What was the real cause of this failure? The inflation rate was tilted in favor of bondholders over workers. The 2% target was completely arbitrary and forced on the economy too abruptly. When Greenspan lowered interest rates to 1% in the early 2000s, that was not loose monetary policy. It was evidence of an economy already in freefall.
Back in the Keynesian era, all government tools were used countercyclical to the businesses cycle: fiscal, monetary and regulatory. Clearly more tools used in tandem are better than one alone. So that’s the kind of system we need to return to: a democratic economy rather than another failed attempt to run it on ideological autopilot.
So the real revolutionary work, in my opinion, is showing how the pseudo technocrats got is so wrong: the flaky physics-aping mathematical models, the absurd assumptions about human behavior, and the corrupt self-serving biases that all caused the economy to collapse.
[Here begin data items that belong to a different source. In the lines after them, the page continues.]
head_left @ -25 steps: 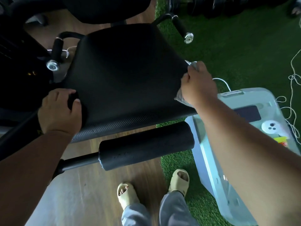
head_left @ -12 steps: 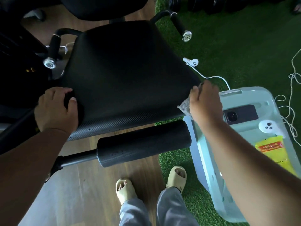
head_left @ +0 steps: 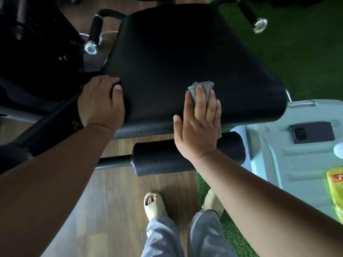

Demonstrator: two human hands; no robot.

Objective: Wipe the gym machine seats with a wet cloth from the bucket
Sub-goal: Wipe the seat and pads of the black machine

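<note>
A: Where's the cloth (head_left: 201, 90)?
B: Under the flat, spread right hand (head_left: 199, 125), pressed onto the black seat (head_left: 185, 58) near its front edge; grey folds poke past the fingertips.
A: And the left hand (head_left: 100, 102)?
B: Clamped around the seat's left front corner.

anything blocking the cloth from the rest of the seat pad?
Nothing visible. The right hand presses the grey cloth flat on the black seat pad; the pad beyond is bare. The left hand only grips its left edge.

A gym: padded machine seat (head_left: 185, 58), foam roller pad (head_left: 167, 158), green turf (head_left: 297, 52).
</note>
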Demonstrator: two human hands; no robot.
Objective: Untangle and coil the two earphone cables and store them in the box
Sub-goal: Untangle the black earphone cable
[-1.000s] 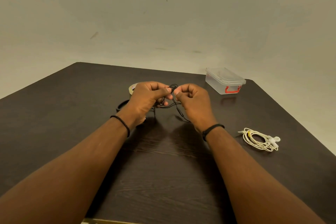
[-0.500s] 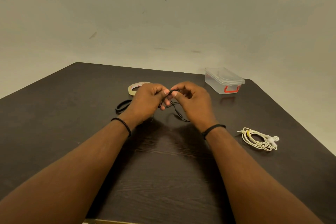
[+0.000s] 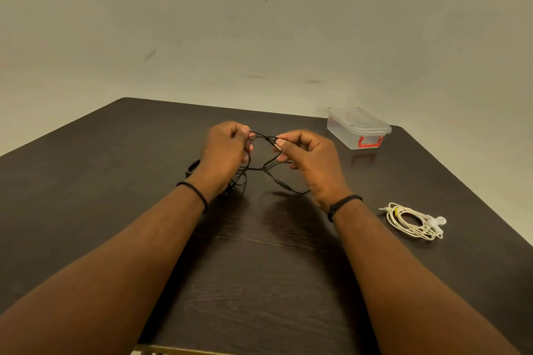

Like Friedman revived classical economics by finding an alternative cause for the Great Depression — monetary policy — the Keynesians will have to come up with an alternative solution for 1970s inflation other than the Volcker Shock (as well as explain all the damage it caused: massive recession, skyrocketing unemployment and government debt, third-world debt crises, etc.)
Since nothing has changed, the economy will collapse again in another boom-to-bust business cycle. Economists who predict how it will collapse will have a lot of credibility when the inevitable reforms are brought in.